These terms are often used interchangeably, but they are different.
Repeatability: Generating the exact same results when using the same data by the same person.
Reproducibility: Generating the exact same results when using the same data by a different person or group. If we can’t reproduce a study, how can we replicate it?
Replicability: Repeating a study by independently performing another study on new data.
Repeatability vs Reproducibility vs Replicability
Reproducibility
A different analyst/researcher re-performs the analysis with the
same code and
same data and
obtains the same result
⚠️ If your results are not repeatable then they will not be reproducible!
Reproducibility
Reproducibility
Reproducibility
Barriers to doing reproducible work:
Poor documentation
Manual steps
Non-transferable tools
Incorrect training
Time
Reproducible Workflow
Reproducible Research
In academia, incentives often prioritize publication. But many results are difficult to reproduce, so there’s a push to publish code, data, and the tools needed to re-run analyses.
Reproducible Research
In computational sciences and data analysis, what is reproducibility?
Definition: The data and code used to make a finding are available and presented so that an independent researcher can (relatively) straightforwardly recreate the result.
Reproducible Research
This still seldom happens. Two examples from Tim Vines DataSeer.ai:
Data availability declines rapidly with article age (reported ~17% lower odds per year in one analysis).
Reanalyses using the program STRUCTURE found a substantial fraction of published results could not be reproduced (reported ~30% in one study).
Reproducible Research
Scientific articles often include detailed methods, but they are typically insufficient to reproduce a computational analysis.
Roger Peng and Stephanie Hicks wrote: “Reproducibility is typically thwarted by a lack of availability of the original data and computer code.”
Scientists owe it to themselves and their community to keep an explicit record of all steps in a computational analysis.
Reproducible Research Do’s
Start with a good question: make it focused and something you care about.
Teach your computer to do the work from beginning to end (automation > manual steps).
Use version control.
Track your software environment (toolchain + package versions).
Set a random seed for any random generation/sampling (e.g., train/test splits).
Think about the entire pipeline (raw data -> cleaning -> analysis -> output).

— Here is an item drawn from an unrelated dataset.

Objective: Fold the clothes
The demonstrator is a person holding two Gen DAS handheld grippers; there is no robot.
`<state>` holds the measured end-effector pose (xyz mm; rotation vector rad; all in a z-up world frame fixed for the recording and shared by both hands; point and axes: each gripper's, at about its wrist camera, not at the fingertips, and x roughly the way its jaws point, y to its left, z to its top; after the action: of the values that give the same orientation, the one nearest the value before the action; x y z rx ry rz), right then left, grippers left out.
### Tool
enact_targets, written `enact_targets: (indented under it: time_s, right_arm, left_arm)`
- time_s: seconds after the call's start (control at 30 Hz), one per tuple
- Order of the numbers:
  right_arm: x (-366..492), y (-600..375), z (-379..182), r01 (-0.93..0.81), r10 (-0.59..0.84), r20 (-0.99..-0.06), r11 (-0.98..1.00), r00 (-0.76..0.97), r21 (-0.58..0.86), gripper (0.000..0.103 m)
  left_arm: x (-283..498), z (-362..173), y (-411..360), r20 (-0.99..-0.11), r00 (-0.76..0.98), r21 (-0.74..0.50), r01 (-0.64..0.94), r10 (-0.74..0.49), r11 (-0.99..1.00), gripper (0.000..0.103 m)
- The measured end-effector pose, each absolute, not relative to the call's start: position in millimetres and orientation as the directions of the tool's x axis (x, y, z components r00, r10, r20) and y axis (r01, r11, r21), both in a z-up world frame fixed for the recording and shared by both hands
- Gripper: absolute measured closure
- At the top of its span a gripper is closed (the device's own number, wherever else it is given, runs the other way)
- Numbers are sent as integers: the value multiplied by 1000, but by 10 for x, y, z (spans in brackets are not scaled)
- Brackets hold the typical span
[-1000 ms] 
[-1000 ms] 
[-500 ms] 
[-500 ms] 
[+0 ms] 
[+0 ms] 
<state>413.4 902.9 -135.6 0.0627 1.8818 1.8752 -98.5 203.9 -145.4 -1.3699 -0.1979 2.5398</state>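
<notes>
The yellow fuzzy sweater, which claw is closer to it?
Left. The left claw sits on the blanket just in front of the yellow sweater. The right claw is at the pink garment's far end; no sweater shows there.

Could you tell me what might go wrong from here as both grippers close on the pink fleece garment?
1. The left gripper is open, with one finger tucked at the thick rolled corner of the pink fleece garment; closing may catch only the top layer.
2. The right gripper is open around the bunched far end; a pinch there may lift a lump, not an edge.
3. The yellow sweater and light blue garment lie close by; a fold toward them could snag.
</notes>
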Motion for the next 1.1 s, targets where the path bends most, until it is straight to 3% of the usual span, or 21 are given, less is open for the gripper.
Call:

Reproducible Research Don’ts
Do not do things by hand. This includes:
Editing spreadsheets to “clean” them (e.g., removing outliers, ad hoc QA/QC)
Manually editing tables or figures
Downloading data by clicking around in a web browser
Splitting data and moving it around manually
If something truly must be done by hand, document it explicitly.
Reproducible Research Don’ts
Avoid point-and-click or highly interactive tools when possible.
They often leave no trace of the steps.
If you must use them, write down the exact sequence of actions.
Save the data and code that generated the output, rather than the output alone.
Reproducibility Challenges
Data size
Build tools into your code to manage large datasets (chunking, efficient formats, parallelism).
Store data in smaller chunks and write code that pulls and combines files automatically.
Write metadata and use tools that support data organization.
Reproducibility Challenges
Data complexity
Use smaller “toy” subsets to regularly check reproducibility.
Be explicit about training/validation/test sets.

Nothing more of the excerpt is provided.